Pasic was too afraid to go upstairs to see his father and neighbors that night even though an armed Serb soldier offered to escort him, he told the court.
"After being there that night there is no doubt in my mind they were all killed," he told judges, weeping. His father's body was never found.
The prosecutors, who brought Pasic to testify, will try to prove that Serb forces under Mladic deliberately killed and expelled Muslims and Croats from their homes in some of the worst war crimes seen in Europe since World War Two.
As Pasic spoke, Mladic - a 70-year-old former general who commanded Bosnian Serb forces during the war - sat and listened - calm, serious, without a flicker of emotion.
Pasic's life changed in the spring of 1992 when the shelling of Hrvacani began, and his family and neighbors fled to save their lives. Moving from village to village, they were repeatedly turned away, Pasic said, so in November 1992 they tried to reach the Muslim-held central town of Travnik.
To do that they had to cross Serb-controlled territory.
Pasic was in a group of 200 men including his father, mostly of fighting age, who walked while the women, including his mother, were taken by Serb forces by bus to the Travnik area.

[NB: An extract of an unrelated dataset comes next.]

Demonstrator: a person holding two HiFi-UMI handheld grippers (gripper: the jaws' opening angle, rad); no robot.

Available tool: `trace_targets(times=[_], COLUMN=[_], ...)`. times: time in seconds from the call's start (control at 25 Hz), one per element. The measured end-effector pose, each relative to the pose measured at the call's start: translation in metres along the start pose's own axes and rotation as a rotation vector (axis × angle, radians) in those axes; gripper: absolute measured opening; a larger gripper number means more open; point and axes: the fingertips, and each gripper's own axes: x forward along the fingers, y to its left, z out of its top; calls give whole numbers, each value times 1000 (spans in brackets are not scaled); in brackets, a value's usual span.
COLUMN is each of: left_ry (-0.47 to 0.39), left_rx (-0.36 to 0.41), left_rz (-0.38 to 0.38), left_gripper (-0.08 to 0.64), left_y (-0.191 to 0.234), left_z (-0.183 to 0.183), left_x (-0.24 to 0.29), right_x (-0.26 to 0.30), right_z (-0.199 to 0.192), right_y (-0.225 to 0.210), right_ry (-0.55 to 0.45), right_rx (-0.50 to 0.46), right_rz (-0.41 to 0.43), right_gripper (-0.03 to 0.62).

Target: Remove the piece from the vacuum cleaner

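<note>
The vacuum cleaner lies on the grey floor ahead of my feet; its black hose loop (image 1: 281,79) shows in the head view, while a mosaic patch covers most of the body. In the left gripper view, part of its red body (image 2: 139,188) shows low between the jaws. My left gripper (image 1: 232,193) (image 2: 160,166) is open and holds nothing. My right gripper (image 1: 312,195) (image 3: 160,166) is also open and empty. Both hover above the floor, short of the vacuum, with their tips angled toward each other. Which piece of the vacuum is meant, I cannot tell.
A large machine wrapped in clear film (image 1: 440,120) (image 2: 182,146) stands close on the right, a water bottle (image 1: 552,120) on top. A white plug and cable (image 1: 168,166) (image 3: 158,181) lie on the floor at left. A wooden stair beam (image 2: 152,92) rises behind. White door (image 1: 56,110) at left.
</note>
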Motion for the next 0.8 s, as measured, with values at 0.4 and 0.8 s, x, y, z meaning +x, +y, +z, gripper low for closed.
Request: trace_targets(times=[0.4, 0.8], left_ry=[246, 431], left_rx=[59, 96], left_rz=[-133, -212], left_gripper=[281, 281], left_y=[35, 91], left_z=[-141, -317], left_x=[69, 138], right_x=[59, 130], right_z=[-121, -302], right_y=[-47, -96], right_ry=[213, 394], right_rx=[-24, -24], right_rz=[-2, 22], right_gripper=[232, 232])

They were ambushed by Serb soldiers near the village of Grabovica, where a few women and boys including Pasic were separated from the rest of the men. "They told us to lay down and face the ground," he told the court.
Later, the soldiers told him to stand up and go to the school building but not to look around. Even so, he saw the motionless face of his local imam who had been beaten to death by soldiers.
The next day he was told to get on a bus which would take him to Muslim-held territory, but as he walked to the bus, he was beaten by angry Serb civilians whose relatives had lost their lives in the conflict.
"As I looked back when the bus left I saw a hand waving from the second floor," he said. He never found out whether it was his father or not.
ETHNIC CLEANSING
Mladic, who was arrested in Serbia in May last year after 16 years on the run, is accused of genocide for his role in the siege of the Bosnian capital Sarajevo and the 1995 Srebrenica massacre of 8,000 Muslim men and boys, considered to be Europe's worst atrocity since World War Two.
He is also charged with crimes committed in seven Bosnian municipalities, including Kotor Varos, in 1992, and over taking 200 U.N. peacekeepers hostage as human shields in 1994 to deter NATO bombing of Serb forces.
Mladic has denied all charges against him.
The Kotor Varos municipality had a population of about 36,000 before the war, 60 percent of them non-Serbs, said Munevera Avdic, who runs a local association of Kotor Varos victims and missing persons.
By November 1992, seven months after the war started, almost all Muslims and Croats had been expelled from the region and only a third have since returned, she said.
"My only wish is for Mladic to have a long and healthy life, to live long enough to get his verdict delivered," said Avdic, who dedicated her life to establishing the truth about the events in Kotor Varos.
Her association is still searching for 283 victims. So far the remains of 139 Muslims and Croats have been exhumed from a number of secondary mass graves, where their bodily remains were dumped after being moved from primary graves in an attempt to cover up the crime.
Aisa Jaksic, 72, returned to her village of Vecici 10 years ago to live alone, hunting for the remains of her husband and her two sons, who were aged just 21 and 18 when they were taken to the school in nearby Grabovica.
"Our menfolk tried to escape from the village through the woods but were arrested by the Serbs and taken to Grabovica. I have had no information about them since," she said.
Jaksic said women, children and elderly had to pay to be bussed out of the village, and sign documents handing over their property to Bosnian Serb authorities.
"It took until 2002 to return to my home and my only motive was to be near the place where I believe the bodies of my sons and husband rest."
Post-war Bosnia is divided between a Serb Republic and a Muslim-Croat federation with a relatively weak central government in Sarajevo.